# Try it
Every line below that holds the string "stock" should be copied.

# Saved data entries
*** Block opens ***

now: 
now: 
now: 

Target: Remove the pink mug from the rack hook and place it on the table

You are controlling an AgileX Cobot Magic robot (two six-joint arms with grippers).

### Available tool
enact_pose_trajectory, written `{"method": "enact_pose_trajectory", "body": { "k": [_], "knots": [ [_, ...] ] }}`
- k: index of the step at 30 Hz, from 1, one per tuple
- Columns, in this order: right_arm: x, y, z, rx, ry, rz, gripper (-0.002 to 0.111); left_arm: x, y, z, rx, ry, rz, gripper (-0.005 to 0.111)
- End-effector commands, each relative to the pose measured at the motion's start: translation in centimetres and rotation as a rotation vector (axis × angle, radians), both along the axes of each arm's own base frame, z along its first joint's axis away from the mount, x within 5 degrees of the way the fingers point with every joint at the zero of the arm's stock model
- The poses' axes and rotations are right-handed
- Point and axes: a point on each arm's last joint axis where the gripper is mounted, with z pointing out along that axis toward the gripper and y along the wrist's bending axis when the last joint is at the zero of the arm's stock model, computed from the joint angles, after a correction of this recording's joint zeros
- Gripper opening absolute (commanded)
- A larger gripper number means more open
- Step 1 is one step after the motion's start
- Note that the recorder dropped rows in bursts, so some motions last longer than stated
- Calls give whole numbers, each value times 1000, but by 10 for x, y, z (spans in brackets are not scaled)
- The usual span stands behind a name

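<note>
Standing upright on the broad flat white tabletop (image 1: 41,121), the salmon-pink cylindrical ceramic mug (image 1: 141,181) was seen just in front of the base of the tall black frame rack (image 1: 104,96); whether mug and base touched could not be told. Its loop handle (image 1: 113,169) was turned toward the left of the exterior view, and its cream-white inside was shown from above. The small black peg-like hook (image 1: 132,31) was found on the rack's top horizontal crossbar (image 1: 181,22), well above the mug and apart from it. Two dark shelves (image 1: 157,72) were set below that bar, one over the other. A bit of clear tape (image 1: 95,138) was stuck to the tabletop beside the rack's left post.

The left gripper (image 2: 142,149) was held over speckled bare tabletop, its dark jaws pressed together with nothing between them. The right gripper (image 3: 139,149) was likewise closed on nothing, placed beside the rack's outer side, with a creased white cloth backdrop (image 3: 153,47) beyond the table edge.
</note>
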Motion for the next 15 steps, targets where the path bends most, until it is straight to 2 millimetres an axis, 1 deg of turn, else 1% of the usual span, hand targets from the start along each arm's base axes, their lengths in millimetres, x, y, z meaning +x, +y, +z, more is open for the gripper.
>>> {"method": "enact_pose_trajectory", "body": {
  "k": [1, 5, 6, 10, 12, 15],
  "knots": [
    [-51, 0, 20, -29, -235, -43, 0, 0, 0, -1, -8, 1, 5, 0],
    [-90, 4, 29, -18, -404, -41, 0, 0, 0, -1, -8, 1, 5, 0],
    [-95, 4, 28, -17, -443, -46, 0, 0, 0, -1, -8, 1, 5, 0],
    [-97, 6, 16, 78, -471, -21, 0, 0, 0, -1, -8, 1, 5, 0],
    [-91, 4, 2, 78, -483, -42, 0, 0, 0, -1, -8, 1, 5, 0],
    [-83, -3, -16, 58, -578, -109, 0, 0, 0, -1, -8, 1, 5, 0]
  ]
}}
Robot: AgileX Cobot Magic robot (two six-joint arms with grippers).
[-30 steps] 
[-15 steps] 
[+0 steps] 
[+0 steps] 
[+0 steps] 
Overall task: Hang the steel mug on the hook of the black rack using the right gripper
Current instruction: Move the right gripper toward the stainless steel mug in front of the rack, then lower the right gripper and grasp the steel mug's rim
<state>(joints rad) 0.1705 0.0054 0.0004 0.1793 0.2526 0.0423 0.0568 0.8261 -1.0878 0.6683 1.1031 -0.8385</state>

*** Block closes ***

# Response below
- End-effector commands, each relative to the pose measured at the motion's start: translation in centimetres and rotation as a rotation vector (axis × angle, radians), both along the axes of each arm's own base frame, z along its first joint's axis away from the mount, x within 5 degrees of the way the fingers point with every joint at the zero of the arm's stock model
- Point and axes: a point on each arm's last joint axis where the gripper is mounted, with z pointing out along that axis toward the gripper and y along the wrist's bending axis when the last joint is at the zero of the arm's stock model, computed from the joint angles, after a correction of this recording's joint zeros

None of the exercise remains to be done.